How Ishikawa, Nishida and Takahashi’s overseas league experiences are making a huge impact for Japan at the VNL and beyond

The migration of Japan’s power trio – Yuki Ishikawa, Yuji Nishida and Ran Takashi – to the Italian League has not only made an impact on their individual game but has shaped a strong and great ethos for their national team program and beyond.

They seem to look like anime characters that have come to life, especially with their out-of-this-world moves on the court, and their energy and charisma are a perfect fit for the modern volleyball fandom as they draw the crowd everywhere they go.

Yuki Ishikawa

Ishikawa started playing professionally since his college days at Chuo University. And the Japanese captain has been strutting his stuff at the Italian League since 2014.

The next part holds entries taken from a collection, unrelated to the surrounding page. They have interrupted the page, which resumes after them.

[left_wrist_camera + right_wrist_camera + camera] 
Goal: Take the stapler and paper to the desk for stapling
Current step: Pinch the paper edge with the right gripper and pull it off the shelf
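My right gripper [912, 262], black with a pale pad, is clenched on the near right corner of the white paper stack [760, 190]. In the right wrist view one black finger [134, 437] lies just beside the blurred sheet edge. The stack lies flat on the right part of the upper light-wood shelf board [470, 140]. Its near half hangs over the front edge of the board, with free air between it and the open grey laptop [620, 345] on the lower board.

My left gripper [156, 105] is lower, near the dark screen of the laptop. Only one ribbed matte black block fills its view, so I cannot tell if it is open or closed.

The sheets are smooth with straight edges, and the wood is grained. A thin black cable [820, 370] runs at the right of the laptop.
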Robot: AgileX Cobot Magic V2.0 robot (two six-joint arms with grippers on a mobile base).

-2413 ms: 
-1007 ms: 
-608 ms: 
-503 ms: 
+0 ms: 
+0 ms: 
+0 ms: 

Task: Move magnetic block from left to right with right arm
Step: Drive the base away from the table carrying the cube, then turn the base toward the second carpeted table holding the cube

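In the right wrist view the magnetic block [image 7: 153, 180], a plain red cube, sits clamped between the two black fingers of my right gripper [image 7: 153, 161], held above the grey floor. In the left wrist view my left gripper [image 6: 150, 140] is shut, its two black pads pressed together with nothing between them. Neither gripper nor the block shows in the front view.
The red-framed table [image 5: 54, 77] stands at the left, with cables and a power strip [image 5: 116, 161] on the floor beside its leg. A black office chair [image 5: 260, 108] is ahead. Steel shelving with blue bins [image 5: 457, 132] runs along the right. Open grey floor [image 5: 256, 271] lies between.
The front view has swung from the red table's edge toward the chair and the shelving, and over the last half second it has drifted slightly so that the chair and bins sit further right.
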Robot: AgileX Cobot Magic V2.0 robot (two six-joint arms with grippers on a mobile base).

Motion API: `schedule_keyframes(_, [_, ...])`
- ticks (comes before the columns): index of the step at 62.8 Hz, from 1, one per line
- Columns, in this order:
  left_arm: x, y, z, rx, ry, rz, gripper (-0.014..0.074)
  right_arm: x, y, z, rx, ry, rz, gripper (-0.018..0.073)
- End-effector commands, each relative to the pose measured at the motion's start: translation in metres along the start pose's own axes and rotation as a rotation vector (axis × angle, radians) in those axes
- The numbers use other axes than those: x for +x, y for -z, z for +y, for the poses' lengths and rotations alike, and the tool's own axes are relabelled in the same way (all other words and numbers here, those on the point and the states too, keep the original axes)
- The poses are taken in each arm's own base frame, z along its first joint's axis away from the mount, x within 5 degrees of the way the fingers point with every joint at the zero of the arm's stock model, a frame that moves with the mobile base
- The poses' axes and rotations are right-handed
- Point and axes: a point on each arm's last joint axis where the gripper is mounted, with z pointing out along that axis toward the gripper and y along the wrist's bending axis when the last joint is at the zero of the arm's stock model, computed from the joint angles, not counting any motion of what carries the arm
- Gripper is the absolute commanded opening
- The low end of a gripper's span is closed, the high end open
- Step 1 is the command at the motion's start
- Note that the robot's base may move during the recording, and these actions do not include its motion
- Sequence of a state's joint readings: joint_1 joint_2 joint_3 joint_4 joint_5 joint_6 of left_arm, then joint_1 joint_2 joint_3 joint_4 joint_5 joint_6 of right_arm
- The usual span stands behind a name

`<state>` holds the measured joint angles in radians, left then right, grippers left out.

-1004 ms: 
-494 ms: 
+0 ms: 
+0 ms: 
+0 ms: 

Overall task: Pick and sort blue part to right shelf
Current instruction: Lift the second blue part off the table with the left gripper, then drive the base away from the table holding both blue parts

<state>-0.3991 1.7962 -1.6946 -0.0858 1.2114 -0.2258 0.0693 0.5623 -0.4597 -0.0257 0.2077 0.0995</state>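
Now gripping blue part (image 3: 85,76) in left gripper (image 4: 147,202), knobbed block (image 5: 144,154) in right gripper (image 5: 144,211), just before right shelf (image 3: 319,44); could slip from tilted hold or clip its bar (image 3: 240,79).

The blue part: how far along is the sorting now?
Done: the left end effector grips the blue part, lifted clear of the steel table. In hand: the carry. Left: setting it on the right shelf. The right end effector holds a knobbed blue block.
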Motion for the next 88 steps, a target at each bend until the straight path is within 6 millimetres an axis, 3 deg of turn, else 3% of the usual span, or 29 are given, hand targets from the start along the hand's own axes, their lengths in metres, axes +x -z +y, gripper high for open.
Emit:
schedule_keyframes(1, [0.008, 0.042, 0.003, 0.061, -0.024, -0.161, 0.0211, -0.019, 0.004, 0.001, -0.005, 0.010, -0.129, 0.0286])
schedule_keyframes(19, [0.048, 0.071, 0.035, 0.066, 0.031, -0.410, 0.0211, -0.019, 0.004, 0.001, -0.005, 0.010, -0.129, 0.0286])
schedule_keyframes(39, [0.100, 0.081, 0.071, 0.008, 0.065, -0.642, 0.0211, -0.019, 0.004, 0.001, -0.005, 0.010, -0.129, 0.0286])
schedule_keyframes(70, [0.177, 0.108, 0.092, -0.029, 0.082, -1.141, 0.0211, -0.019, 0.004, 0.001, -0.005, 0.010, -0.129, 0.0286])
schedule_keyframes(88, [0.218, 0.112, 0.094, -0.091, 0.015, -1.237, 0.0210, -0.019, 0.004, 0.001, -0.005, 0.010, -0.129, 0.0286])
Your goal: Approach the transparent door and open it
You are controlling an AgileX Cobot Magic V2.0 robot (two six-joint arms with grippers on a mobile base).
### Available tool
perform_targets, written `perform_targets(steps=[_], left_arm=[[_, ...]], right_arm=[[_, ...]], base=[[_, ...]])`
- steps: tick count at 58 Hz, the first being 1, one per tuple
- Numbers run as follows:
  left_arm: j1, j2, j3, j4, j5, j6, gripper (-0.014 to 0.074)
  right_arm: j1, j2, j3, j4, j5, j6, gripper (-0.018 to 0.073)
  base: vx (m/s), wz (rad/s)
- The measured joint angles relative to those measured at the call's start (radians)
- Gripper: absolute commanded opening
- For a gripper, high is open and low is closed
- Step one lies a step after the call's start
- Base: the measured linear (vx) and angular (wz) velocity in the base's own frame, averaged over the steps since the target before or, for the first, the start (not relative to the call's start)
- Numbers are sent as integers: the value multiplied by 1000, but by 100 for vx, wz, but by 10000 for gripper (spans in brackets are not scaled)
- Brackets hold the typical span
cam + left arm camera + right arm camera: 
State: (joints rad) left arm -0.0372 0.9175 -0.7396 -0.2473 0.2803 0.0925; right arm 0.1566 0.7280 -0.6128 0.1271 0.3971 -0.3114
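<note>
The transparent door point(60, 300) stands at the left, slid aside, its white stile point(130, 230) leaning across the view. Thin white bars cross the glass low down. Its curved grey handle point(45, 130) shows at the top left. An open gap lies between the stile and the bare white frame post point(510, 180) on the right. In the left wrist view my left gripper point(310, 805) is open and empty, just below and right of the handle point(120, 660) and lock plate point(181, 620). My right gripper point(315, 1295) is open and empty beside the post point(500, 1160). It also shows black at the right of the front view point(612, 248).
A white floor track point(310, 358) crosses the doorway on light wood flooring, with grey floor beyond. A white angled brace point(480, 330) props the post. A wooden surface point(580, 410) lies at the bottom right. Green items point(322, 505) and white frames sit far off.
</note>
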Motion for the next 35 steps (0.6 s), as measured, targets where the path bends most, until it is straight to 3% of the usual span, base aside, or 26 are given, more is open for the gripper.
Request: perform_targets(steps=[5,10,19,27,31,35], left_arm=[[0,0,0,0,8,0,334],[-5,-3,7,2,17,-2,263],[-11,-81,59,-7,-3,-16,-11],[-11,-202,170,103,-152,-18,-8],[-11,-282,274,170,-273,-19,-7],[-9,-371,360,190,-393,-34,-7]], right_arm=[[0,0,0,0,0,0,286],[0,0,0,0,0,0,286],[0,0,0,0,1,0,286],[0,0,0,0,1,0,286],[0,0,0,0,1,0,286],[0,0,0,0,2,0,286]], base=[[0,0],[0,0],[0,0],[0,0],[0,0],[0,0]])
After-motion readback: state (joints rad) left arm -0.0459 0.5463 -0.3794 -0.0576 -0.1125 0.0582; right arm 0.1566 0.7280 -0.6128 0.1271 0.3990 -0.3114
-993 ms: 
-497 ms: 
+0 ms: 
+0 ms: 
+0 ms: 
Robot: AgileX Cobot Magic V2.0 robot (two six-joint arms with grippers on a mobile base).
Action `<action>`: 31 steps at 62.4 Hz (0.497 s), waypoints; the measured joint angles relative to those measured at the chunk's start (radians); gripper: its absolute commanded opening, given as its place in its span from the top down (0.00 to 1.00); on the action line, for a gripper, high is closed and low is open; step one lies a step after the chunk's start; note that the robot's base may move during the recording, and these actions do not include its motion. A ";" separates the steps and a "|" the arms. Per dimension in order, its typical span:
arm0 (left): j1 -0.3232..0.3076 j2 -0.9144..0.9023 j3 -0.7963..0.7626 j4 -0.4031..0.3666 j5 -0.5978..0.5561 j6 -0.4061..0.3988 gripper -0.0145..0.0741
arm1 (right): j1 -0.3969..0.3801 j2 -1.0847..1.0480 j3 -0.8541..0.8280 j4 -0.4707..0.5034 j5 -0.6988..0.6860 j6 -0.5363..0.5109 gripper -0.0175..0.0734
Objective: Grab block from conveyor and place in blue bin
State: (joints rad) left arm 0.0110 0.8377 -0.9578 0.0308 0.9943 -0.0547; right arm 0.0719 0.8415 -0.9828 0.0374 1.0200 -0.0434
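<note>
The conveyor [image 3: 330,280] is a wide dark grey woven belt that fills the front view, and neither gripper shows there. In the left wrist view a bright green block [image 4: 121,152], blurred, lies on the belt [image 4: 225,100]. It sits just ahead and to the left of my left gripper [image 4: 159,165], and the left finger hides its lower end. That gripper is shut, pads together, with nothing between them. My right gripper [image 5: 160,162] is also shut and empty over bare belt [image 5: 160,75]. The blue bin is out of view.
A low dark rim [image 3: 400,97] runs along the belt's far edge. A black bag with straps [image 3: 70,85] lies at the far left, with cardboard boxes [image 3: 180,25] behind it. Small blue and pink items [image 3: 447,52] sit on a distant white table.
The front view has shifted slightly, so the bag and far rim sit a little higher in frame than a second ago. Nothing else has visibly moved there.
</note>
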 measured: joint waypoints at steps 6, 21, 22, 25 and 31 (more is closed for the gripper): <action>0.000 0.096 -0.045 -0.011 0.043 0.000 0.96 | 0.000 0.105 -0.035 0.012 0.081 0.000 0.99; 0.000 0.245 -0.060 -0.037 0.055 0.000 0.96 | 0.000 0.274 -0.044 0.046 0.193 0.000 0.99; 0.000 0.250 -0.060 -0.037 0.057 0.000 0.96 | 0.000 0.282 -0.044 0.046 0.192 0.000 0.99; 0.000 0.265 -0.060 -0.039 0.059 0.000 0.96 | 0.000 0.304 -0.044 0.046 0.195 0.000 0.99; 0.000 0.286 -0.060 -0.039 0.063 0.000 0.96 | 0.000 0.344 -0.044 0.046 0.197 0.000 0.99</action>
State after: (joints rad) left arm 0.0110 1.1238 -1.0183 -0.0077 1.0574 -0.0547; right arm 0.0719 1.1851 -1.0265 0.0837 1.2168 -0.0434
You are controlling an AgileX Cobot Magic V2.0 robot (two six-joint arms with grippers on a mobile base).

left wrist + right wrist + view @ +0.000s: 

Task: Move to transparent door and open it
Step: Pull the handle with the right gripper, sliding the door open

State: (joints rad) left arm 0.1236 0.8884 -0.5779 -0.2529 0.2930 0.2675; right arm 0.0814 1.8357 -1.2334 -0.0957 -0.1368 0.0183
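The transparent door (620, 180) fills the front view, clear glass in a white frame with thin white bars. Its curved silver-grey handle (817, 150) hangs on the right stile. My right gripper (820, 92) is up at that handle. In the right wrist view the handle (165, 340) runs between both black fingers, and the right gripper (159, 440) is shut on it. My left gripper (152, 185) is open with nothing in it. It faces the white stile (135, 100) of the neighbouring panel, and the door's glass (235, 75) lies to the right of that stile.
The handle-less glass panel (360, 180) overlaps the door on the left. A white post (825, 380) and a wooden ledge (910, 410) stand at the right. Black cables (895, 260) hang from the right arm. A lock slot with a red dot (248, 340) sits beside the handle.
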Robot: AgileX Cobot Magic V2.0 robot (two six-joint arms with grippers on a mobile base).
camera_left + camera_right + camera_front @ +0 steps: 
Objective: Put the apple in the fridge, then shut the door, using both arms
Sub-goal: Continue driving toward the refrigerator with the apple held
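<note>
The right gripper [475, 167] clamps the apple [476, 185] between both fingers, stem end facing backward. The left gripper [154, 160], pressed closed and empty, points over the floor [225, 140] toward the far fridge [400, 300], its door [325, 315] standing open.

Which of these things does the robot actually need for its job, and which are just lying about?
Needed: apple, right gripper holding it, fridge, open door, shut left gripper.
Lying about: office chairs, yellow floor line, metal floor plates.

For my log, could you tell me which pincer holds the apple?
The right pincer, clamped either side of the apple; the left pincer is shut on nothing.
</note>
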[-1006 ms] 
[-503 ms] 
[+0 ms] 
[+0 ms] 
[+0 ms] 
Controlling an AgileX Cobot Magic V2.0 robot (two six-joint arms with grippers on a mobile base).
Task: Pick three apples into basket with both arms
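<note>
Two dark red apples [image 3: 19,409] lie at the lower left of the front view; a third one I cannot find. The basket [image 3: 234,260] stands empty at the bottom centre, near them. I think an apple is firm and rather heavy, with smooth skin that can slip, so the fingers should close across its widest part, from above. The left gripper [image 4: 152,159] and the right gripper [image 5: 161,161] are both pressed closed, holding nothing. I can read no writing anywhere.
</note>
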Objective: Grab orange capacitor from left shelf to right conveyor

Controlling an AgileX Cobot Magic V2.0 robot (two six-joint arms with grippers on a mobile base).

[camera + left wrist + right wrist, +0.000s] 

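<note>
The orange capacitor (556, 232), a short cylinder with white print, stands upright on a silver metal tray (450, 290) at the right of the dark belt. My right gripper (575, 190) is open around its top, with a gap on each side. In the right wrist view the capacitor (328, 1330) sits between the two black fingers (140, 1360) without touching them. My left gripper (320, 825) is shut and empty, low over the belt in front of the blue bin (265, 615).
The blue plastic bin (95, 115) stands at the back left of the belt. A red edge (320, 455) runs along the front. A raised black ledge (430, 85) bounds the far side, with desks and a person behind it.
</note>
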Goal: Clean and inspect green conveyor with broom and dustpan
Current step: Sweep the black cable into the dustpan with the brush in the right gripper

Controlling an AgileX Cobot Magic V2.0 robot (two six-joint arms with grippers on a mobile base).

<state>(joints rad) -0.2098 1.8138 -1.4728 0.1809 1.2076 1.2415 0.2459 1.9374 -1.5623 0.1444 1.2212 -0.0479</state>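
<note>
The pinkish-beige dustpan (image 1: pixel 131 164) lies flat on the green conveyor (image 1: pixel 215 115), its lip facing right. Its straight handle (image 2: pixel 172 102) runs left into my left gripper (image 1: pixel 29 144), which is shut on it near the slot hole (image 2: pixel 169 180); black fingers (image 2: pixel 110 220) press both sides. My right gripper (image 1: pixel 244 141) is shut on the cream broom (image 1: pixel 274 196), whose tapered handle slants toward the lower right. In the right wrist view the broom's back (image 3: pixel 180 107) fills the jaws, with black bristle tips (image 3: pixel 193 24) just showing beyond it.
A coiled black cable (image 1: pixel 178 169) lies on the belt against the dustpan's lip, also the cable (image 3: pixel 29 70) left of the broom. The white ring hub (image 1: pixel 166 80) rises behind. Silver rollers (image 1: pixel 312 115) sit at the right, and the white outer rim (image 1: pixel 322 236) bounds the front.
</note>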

His experience in the league has helped him cope with the dynamics and power in the men’s game, and in return, he has added a different dimension and flavor to uplift his club and the league’s profile.

Ishikawa’s growth from a leadership standpoint has run concurrently with his development as a player. He is a natural born leader on offense and defense, who also creates opportunities for his teammates to shine on the court.

Yuji Nishida

Nishida had a meaningful stint in the Italian League, where he played in the same season with his compatriots Ishikawa and Takahashi in 2021/2022.

His former Italian club allowed him to showcase his gravity-defying moves and share the spotlight with the likes of Brazilian stars Mauricio Borges, Douglas Souza and Flavio Gualberto and Germany’s Christian Fromm.

With that additional wisdom playing with some of the greats from other countries, the southpaw opposite has even become a stronger player for the national team. His electric performances from the attack line breaks the defense of the opponents, providing the boost for his teammates to follow through on offense.

Ran Takahashi

Takahashi’s began his Italian League journey on December 2021 and renewed with his club for the 2022/2023 season, where he became one of the team’s top point producers. For the next season, he will be playing for Vero Volley Monza.

As one of the most reliable defenders and a hitter with a simple-but-effective approach on offense, his contribution has been vital for his club. And standing at 1.88m, he often gives up height in key matchups, but his persistence and his ability to read the ball are quite valuable weapons of his game.

These great skills will come in handy when he is suiting up for the national team as he will create a stronger rotation and support on offense and defense, complementing the performances of Ishikawa and Nishida.


These power-packed troika of hitters have all benefited and have become better players from their overseas experience, becoming role models to many other Asian players who have offshore aspirations. And the results are exponential as these athletes gain experience abroad and come back to their national teams with an empowered perspective of the game.

Japan are currently on home soil in the city of Nagoya for the Volleyball Nations League first week. They cleared their first hurdle, against Asian rivals Iran with a 3-0 scoreline. Their next opponents are Serbia on June 9, Bulgaria on June 10 and reigning Olympic and VNL champions France on June 11.

They will also be playing in Orleans in France from June 20-25 and Pasay City in the Philippines from July 4 to 9, aiming for a spot in the VNL Finals in Gdansk, Poland from July 19-23.